What you have to do
A complete, exact retyping of the data below is required.

Dataset content
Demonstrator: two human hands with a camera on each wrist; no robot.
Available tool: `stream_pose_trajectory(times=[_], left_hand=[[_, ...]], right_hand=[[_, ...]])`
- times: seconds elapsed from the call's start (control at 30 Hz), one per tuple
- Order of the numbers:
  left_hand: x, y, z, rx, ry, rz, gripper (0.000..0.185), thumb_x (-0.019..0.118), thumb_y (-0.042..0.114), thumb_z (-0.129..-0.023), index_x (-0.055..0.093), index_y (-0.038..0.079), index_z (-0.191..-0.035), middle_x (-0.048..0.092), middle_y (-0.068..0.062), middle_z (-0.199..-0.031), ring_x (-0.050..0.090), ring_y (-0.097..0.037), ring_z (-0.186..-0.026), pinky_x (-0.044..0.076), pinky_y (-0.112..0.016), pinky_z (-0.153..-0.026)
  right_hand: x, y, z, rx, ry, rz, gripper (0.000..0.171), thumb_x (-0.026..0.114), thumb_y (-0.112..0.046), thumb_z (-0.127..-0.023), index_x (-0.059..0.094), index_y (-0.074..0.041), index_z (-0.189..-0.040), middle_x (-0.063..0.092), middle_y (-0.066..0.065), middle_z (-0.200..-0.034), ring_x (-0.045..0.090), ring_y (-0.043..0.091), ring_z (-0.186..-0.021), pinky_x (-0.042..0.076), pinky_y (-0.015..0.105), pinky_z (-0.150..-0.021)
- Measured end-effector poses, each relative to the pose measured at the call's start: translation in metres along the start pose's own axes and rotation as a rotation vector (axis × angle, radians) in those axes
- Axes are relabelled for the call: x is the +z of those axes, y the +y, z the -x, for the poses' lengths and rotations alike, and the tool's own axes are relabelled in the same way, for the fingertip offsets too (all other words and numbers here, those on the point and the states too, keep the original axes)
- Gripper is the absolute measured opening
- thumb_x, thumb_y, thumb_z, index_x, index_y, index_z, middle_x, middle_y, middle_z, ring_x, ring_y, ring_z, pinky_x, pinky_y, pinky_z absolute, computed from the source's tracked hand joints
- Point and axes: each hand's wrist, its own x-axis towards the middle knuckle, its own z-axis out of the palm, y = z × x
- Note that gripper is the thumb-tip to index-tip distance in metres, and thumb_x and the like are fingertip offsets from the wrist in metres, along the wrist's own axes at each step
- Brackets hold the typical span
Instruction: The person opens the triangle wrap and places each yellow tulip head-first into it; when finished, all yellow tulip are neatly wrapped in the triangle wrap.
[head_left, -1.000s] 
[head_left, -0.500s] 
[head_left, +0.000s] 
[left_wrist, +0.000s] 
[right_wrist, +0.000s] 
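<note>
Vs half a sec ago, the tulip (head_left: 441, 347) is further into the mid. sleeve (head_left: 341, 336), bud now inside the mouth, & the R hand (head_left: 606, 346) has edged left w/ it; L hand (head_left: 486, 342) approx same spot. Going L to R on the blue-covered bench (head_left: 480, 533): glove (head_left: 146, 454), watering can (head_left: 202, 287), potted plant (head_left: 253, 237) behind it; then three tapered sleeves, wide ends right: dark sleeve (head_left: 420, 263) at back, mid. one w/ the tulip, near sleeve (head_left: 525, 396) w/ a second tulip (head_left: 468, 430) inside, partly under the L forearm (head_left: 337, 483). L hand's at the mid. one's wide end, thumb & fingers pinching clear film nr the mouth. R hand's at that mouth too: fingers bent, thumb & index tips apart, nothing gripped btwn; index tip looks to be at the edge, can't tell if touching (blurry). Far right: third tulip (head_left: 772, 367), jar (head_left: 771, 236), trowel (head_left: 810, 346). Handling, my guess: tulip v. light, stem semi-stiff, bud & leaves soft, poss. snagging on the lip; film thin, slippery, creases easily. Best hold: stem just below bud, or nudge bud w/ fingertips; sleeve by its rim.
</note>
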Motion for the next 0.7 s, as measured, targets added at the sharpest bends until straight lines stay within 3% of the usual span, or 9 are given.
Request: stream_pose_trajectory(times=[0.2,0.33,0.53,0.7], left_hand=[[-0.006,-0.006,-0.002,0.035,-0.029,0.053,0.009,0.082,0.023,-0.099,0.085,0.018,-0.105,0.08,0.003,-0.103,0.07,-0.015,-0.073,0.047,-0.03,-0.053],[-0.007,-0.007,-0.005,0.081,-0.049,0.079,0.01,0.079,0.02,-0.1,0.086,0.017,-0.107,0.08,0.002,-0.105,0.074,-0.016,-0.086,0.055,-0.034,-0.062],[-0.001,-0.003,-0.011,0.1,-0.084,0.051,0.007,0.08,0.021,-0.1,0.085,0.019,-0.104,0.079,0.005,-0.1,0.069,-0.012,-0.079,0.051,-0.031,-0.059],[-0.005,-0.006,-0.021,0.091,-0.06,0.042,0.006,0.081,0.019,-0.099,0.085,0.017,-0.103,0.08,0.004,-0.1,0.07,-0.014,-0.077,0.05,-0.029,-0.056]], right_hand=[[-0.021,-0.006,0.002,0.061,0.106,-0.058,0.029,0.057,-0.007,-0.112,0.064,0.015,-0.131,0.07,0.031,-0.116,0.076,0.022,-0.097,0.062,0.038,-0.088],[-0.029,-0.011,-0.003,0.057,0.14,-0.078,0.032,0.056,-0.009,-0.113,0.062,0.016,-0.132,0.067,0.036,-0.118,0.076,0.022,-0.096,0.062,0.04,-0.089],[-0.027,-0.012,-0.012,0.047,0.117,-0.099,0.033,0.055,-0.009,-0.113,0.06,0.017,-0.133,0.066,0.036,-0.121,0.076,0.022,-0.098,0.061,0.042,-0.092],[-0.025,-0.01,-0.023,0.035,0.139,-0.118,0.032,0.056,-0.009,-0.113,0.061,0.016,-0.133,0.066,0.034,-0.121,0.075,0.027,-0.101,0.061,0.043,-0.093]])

Solution to the problem
Demonstrator: two human hands with a camera on each wrist; no robot.
Available tool: `stream_pose_trajectory(times=[_], left_hand=[[_, ...]], right_hand=[[_, ...]])`
- times: seconds elapsed from the call's start (control at 30 Hz), one per tuple
- Order of the numbers:
  left_hand: x, y, z, rx, ry, rz, gripper (0.000..0.185), thumb_x (-0.019..0.118), thumb_y (-0.042..0.114), thumb_z (-0.129..-0.023), index_x (-0.055..0.093), index_y (-0.038..0.079), index_z (-0.191..-0.035), middle_x (-0.048..0.092), middle_y (-0.068..0.062), middle_z (-0.199..-0.031), ring_x (-0.050..0.090), ring_y (-0.097..0.037), ring_z (-0.186..-0.026), pinky_x (-0.044..0.076), pinky_y (-0.112..0.016), pinky_z (-0.153..-0.026)
  right_hand: x, y, z, rx, ry, rz, gripper (0.000..0.171), thumb_x (-0.026..0.114), thumb_y (-0.112..0.046), thumb_z (-0.127..-0.023), index_x (-0.059..0.094), index_y (-0.074..0.041), index_z (-0.189..-0.040), middle_x (-0.063..0.092), middle_y (-0.066..0.065), middle_z (-0.200..-0.034), ring_x (-0.045..0.090), ring_y (-0.043..0.091), ring_z (-0.186..-0.021), pinky_x (-0.042..0.076), pinky_y (-0.015..0.105), pinky_z (-0.150..-0.021)
- Measured end-effector poses, each relative to the pose measured at the call's start: translation in metres along the start pose's own axes and rotation as a rotation vector (axis × angle, radians) in those axes
- Axes are relabelled for the call: x is the +z of those axes, y the +y, z the -x, for the poses' lengths and rotations alike, and the tool's own axes are relabelled in the same way, for the fingertip offsets too (all other words and numbers here, those on the point and the states too, keep the original axes)
- Gripper is the absolute measured opening
- thumb_x, thumb_y, thumb_z, index_x, index_y, index_z, middle_x, middle_y, middle_z, ring_x, ring_y, ring_z, pinky_x, pinky_y, pinky_z absolute, computed from the source's tracked hand joints
- Point and axes: each hand's wrist, its own x-axis towards the middle knuckle, its own z-axis out of the palm, y = z × x
- Note that gripper is the thumb-tip to index-tip distance in metres, and thumb_x and the like are fingertip offsets from the wrist in metres, along the wrist's own axes at each step
- Brackets hold the typical span
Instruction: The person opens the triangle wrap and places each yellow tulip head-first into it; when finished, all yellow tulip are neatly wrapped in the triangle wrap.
[head_left, -1.000s] 
[head_left, -0.500s] 
[head_left, +0.000s] 
[left_wrist, +0.000s] 
[right_wrist, +0.000s] 
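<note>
Vs half a sec ago, the tulip (head_left: 441, 347) is further into the mid. sleeve (head_left: 341, 336), bud now inside the mouth, & the R hand (head_left: 606, 346) has edged left w/ it; L hand (head_left: 486, 342) approx same spot. Going L to R on the blue-covered bench (head_left: 480, 533): glove (head_left: 146, 454), watering can (head_left: 202, 287), potted plant (head_left: 253, 237) behind it; then three tapered sleeves, wide ends right: dark sleeve (head_left: 420, 263) at back, mid. one w/ the tulip, near sleeve (head_left: 525, 396) w/ a second tulip (head_left: 468, 430) inside, partly under the L forearm (head_left: 337, 483). L hand's at the mid. one's wide end, thumb & fingers pinching clear film nr the mouth. R hand's at that mouth too: fingers bent, thumb & index tips apart, nothing gripped btwn; index tip looks to be at the edge, can't tell if touching (blurry). Far right: third tulip (head_left: 772, 367), jar (head_left: 771, 236), trowel (head_left: 810, 346). Handling, my guess: tulip v. light, stem semi-stiff, bud & leaves soft, poss. snagging on the lip; film thin, slippery, creases easily. Best hold: stem just below bud, or nudge bud w/ fingertips; sleeve by its rim.
</note>
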Motion for the next 0.7 s, as measured, targets added at the sharpest bends until straight lines stay within 3% of the usual span, or 9 are given.
Request: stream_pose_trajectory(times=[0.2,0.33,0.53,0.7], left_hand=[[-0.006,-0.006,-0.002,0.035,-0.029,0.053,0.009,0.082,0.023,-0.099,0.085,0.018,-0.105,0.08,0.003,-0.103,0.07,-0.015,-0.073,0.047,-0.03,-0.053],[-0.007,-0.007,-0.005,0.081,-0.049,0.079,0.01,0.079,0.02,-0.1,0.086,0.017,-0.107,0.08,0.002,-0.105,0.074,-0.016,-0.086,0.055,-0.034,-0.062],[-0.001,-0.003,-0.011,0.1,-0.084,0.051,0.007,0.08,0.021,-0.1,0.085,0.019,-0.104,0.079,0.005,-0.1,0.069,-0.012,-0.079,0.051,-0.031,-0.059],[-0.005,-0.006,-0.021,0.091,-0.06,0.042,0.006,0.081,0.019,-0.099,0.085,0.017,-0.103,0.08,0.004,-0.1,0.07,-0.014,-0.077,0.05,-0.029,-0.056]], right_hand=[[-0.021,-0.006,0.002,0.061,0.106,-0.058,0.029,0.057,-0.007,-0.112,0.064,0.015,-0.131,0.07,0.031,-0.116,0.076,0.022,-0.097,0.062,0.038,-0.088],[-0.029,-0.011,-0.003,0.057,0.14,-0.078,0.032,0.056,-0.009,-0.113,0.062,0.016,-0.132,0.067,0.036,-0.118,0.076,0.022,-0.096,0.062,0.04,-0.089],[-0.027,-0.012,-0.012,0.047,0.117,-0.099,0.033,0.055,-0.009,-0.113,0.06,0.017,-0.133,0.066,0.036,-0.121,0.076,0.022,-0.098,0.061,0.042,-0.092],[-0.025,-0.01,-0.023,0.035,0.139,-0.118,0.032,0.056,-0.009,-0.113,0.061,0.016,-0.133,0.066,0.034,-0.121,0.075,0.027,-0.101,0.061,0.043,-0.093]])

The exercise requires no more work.